R: Reflete uma situação de necessidades enormes e urgentes, de uma situação muito complicada na Venezuela. É um lembrete de que qualquer mudança na Venezuela pode gerar um movimento populacional maciço novamente.

P: Como estamos respondendo às necessidades médicas dos venezuelanos recém-chegados?

R: O sistema de saúde colombiano está disponível para ajudar os venezuelanos com necessidades médicas urgentes. Seus hospitais estão fazendo um grande esforço, mas ainda precisam de mais reforços. Apoiamos o sistema de saúde cuidando da saúde da mulher, que continua sendo uma das prioridades, incluindo consultas de pré e pós-natal, planejamento familiar e interrupção segura da gravidez.

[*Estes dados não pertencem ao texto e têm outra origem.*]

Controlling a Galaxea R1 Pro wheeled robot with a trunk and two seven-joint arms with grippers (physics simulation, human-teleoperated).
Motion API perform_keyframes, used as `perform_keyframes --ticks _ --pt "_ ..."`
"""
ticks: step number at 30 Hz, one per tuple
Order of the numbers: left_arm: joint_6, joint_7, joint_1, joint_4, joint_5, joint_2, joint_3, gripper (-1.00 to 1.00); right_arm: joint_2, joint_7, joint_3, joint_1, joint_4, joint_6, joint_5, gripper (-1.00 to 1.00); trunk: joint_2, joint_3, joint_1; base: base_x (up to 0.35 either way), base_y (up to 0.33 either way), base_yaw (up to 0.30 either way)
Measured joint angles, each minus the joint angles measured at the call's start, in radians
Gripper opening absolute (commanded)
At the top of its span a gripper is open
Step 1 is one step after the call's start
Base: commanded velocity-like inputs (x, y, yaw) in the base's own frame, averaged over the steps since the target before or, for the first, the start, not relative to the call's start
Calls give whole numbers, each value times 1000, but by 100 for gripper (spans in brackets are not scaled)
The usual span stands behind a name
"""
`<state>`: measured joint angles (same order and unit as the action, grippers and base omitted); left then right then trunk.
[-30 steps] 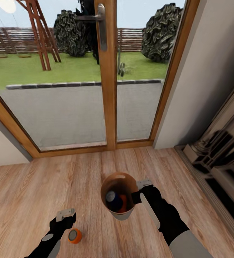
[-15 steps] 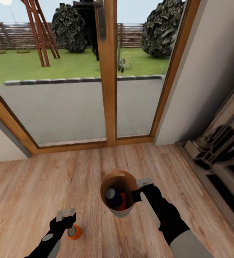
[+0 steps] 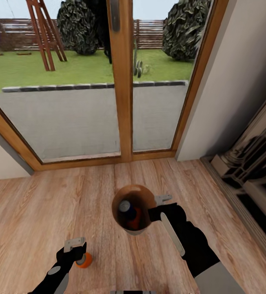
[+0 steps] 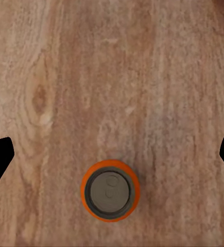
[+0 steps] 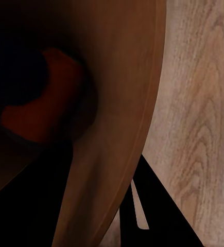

Também ajudamos mulheres que tiveram que recorreram ao trabalho sexual para sobreviver. As mulheres vêm até nós de longe para acessar o serviço de prevenção da gravidez de MSF.

P: Venezuelanas e colombianas?

R: Nisto temos que ser muito claros. Não podemos e não devemos substituir os serviços que o sistema colombiano deve oferecer. Em alguns casos, apoiamos os colombianos, mas não podemos abrir nossos serviços a todos porque eles são limitados. No entanto, diminuímos bastante a carga de trabalho que os grupos recém-chegados exigiriam do sistema público de saúde, que já está sobrecarregado. Nosso foco é tratar os problemas causados pelas condições precárias e difíceis em que os migrantes vivem, que levam a doenças da pele, gastrointestinais e do trato respiratório. E não podemos esquecer o impacto que a decisão de deixar a Venezuela, a viagem à Colômbia e as condições de chegada têm sobre migrantes e solicitantes de asilo. Para as crianças, esse impacto é terrível. Os acampamentos em que vivem são muito difíceis, a vida dos “caminhantes” também é muito difícil para as crianças, que também sofrem bullying e xenofobia onde quer que cheguem.

P: O que o governo colombiano deve fazer?

R. Uma primeira coisa é reconhecer o esforço, mesmo com todas as suas limitações e contratempos, do governo colombiano de atender essa população. Mas a situação está longe de ser perfeita. Os hospitais estão cobrindo o mínimo necessário – as emergências –, mas correm o risco de entrar em colapso e precisam de mais ajuda. A comunidade internacional também deve fazer mais para proporcionar maior acesso ao povo colombiano e venezuelano a especialistas, apoiar o sistema de saúde em geral e melhorar e garantir maior integração social. Nas áreas rurais, fronteiriças ou violentas, como onde estamos localizados, o sistema de saúde deve ser fortalecido para poder apoiar tanto os locais quanto os venezuelanos.